Forças desarmadas em tempo de guerra

Com o mundo à beira de uma Terceira Grande Guerra, o Orçamento de Estado para 2024 continua a fazer de conta que as nossas Forças Armadas não precisam de investimento. É um erro grave. Mas a Defesa não dá votos nem Helena Carreiras tem peso político que se veja.

Dá dó assistir às nossas paradas militares, que mais parecem aqueles cortejos de carros clássicos que já só servem para mostrar aos amigos – sim, é melhor que os inimigos nem saibam o que (não) temos. Porque não temos nada.

Como faz impressão visitar Tancos ou Santa Margarida e a maioria das instalações de qualquer um dos três ramos das Forças Armadas Portuguesas, de norte a sul do país, quase votadas ao abandono, tão pouca a atividade e tanta a falta de gente.

Há poucas décadas, era ver os mancebos na instrução, havia praças com fartura, a carreira militar era uma opção mesmo para jovens com boas alternativas e não faltavam oficiais nem efetivos para os justificar.

O fim do serviço militar obrigatório, mas sobretudo anos demais de desinvestimento quase total nas Forças Armadas e a degradação da condição de militar desertificaram os quartéis e deixaram os três ramos na penúria.

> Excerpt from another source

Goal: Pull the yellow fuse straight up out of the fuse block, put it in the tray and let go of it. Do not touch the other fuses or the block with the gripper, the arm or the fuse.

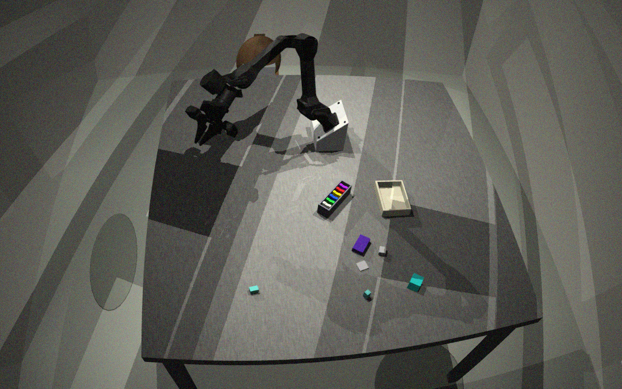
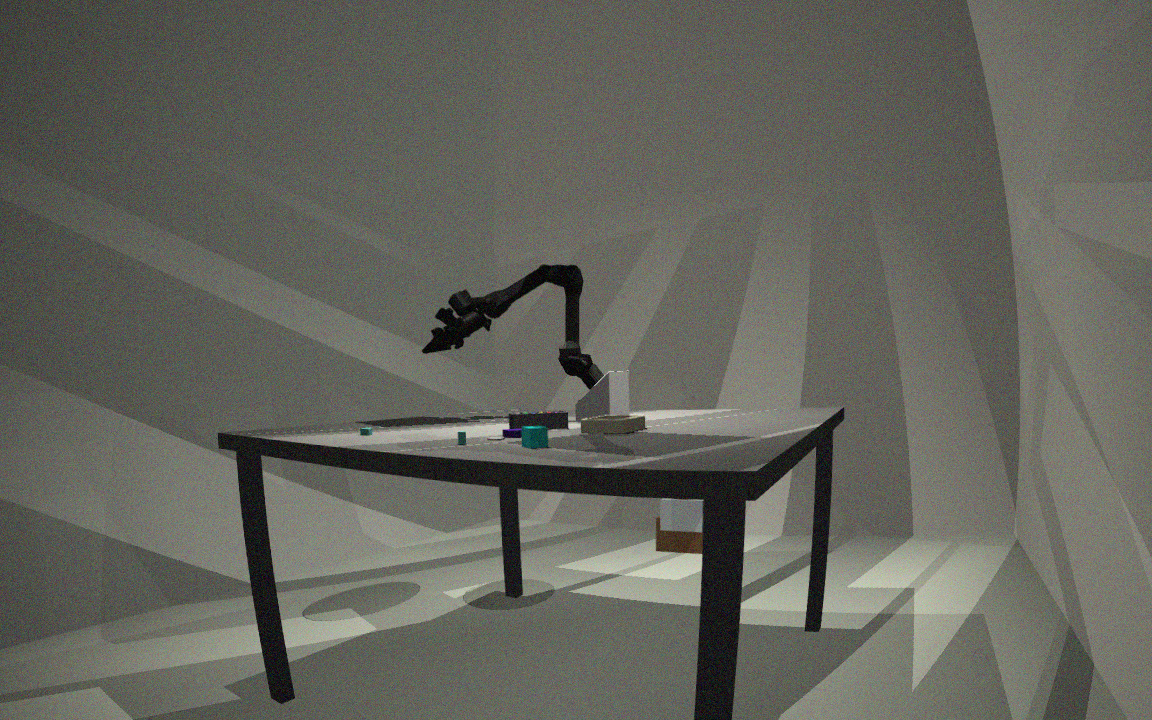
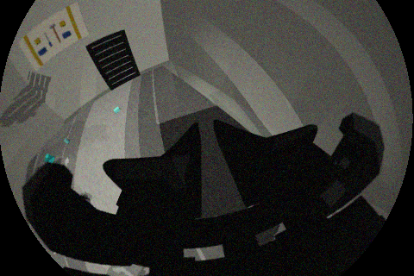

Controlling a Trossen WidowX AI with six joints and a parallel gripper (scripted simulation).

Faltam recursos humanos e materiais. Só sobram oficiais, porque os comandados já não existem.

Chegou-se ao ponto de se admitir a contratação de estrangeiros para as Forças Armadas Portuguesas. Uma ‘contradição nos termos’, como disse Santana Lopes em entrevista ao Nascer do SOL.

Dir-se-ia que atingimos o cúmulo quando vimos as autoridades ucranianas a rejeitarem o material bélico que nos propomos enviar-lhes com o argumento de que são obsoletos ou inúteis.

Ou quando o porta-voz das tropas russas faz questão de assinalar que os três tanques enviados por Portugal para a Ucrânia foram todos abatidos em meia dúzia de semanas.

A nossa Defesa bateu no fundo. Muito fundo.

Terreno fértil para negociatas e grandes negócios, do roubo de armas à corrupção, no hospital militar, nas messes, nas fardas, nas munições, em todo o tipo de equipamento, ou aos documentos secretos da NATO à venda na dark web… é tudo demasiado mau num meio em que só deviam primar os mais nobres valores.

E é num estado lastimoso que se encontram as Forças Armadas Portuguesas numa altura em que o Mundo está à beirinha de uma Terceira Grande Guerra. Sim, podia lá haver pior momento para uma brutal escalada da violência no Médio Oriente do que quando já é mais do que evidente que a guerra na Europa está muito longe de um fim.

Não obstante, e numa altura em que se discute o Orçamento do Estado para 2024, nem o Governo nem a Oposição estão preocupados com isso.

Antes pelo contrário. Aliás, o acento tónico é colocado na «prudência» da proposta do Governo tendo em consideração a imprevisibilidade dos efeitos e consequências das guerras que abalam o mundo – como assinalou o Presidente Marcelo, comandante supremo das Forças Armadas.

E o debate faz-se em torno das questões populares e eleitoralistas, como o aumento do rendimento disponível por via da baixa dos impostos diretos, que logo são compensados pelo aumento dos impostos indiretos, por forma a garantir o aumento das receitas (e da carga fiscal) e, assim, não pôr em causa as contas certas (apontando para um superavit que permita abater na dívida pública).

A quem importa se as Forças Armadas estão em falência de recursos humanos e de equipamento? E se o Orçamento para 2024, uma vez mais, passa completamente ao lado dessa triste realidade?
Tirando aos chefes militares, a mais ninguém.
Aliás, a ministra Helena Carreiras veio dizer que está em marcha a contratação de… praças. Como se fosse o bastante para camuflar todos os problemas.

É o que temos.

Já não se trata sequer de uma questão de soberania – aí, na defesa como em tudo o resto, somos um Estado-membro da União Europeia e da Aliança Atlântica.

Trata-se, desde logo, de uma questão de dignidade. Das Forças Armadas e do Estado, que tem de saber honrar os seus compromissos, tanto para com o seu povo e seus aliados como para com aqueles que dão corpo a tão nobre missão.

Esses, os militares, se não merecem nem podem ser esquecidos em tempos de paz, muito menos podem ficar desarmados em tempos de guerra, como os que correm.

E pena é que os políticos portugueses só se lembrem deles quando as coisas ficam negras – como na pandemia e no processo de vacinação – ou quando se tornam, eles próprios, uma ameaça política – como pode muito bem e a breve trecho vir a ser o caso e, por prevenção, já vão sendo visíveis algumas manobras de bastidores.